Au vu de ces explications, le demandeur estime qu’il serait bien victime directe d'actes de persécution par les membres de Daesh, d'une gravité particulière et suffisante, ne pouvant pas se prévaloir d’une protection par les autorités de son pays d’origine de crainte d'être lui-même considéré comme un terroriste de Daesh.
Le demandeur fait encore état du fait que des articles récents, dont il cite des extraits, auraient relevé que la situation de conflit armé serait omniprésente, attestant que Bagdad et divers endroits du pays feraient l'objet d'attentats à la bombe à un rythme hebdomadaire, de sorte qu’un retour en Irak mettrait sa vie, et même celle de toute personne qui voudrait l'aider, en danger, sans que sa crainte puisse être qualifiée d'un simple sentiment de malaise.
Il souligne, quant aux conditions de l'article 42, paragraphe (1), points a) et b) de la loi du 18 décembre 2015, que le fait d'avoir été persécuté, en l'occurrence menacé de mort par les membres encore actifs de Daesh, sans pouvoir réclamer de protection auprès des autorités irakiennes, constituerait « une accumulation de diverses mesures, y compris des violations des droits de l'homme, qui soit suffisamment grave pour affecter un individu d'une manière comparable à ce qui est indiqué au point a) ».
En ce qui concerne les critères de l'article 42, paragraphe (2) de la loi du 18 décembre 2015, le demandeur fait plaider qu’il ne ferait aucun doute qu’il aurait été victime de violences et de menaces de mort, relevant que les « mesures de police » auraient été mises en œuvre de manière discriminatoire.
Le demandeur souligne encore à « cet endroit », qu’il serait de jurisprudence que pourétablir si la persécution est « inspirée » par les opinions politiques d’un demandeur d'asile, il faudrait examiner, si le comportement de celui-ci est perçu par les autorités comme un acte d'opposition contre le pouvoir et donc comme une expression politique, de sorte qu’une simple abstention et non l'action positive dans le champ politique pourrait également être retenue pour accepter qu'un requérant pourrait craindre une persécution pour ses opinions politiques neutres.

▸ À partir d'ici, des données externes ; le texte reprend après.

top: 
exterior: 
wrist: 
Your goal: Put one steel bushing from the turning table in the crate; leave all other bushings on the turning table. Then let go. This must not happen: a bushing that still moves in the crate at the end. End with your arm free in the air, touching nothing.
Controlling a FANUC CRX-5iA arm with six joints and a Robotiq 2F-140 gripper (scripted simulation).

Ainsi, en l'espèce, le demandeur estime qu’en tant que sunnite, il ne serait pas un citoyen irakien comme un autre, alors que, d’une part, sa confession serait perçue par les autorités irakiennes comme un acte d'opposition contre le pouvoir et donc comme l'expression d'une conviction politique et religieuse, et, d'autre part, son refus d'intégrer les rangs de Daesh serait perçu par ces derniers comme l'expression de son opposition politique et religieuse contre ces derniers.
Finalement, le demandeur conteste toute possibilité de fuite interne, telle que visée par l'article 41 de la loi du 18 décembre 2015, alors qu’il serait établi à suffisance de droit qu'au vu des faits invoqués, notamment en termes de sécurité, il ne pourrait plus bénéficier d'une fuite interne dans son pays d'origine.
Le délégué du gouvernement conclut au rejet du recours en ce qui concerne la demande d’octroi d’un statut de réfugié.
La notion de « réfugié » est définie par l’article 2, point f) de la loi du 18 décembre 2015 comme étant « tout ressortissant d’un pays tiers ou apatride qui, parce qu’il craint avec raison d’être persécuté du fait de sa race, de sa religion, de sa nationalité, de ses opinions politiques ou de son appartenance à un certain groupe social, se trouve hors du pays dont il a la nationalité et qui ne peut ou, du fait de cette crainte, ne veut se réclamer de la protection de ce pays ou tout apatride qui, se trouvant pour les raisons susmentionnées hors du pays dans lequel il avait sa résidence habituelle, ne peut ou, du fait de cette crainte, ne veut y retourner (…) ».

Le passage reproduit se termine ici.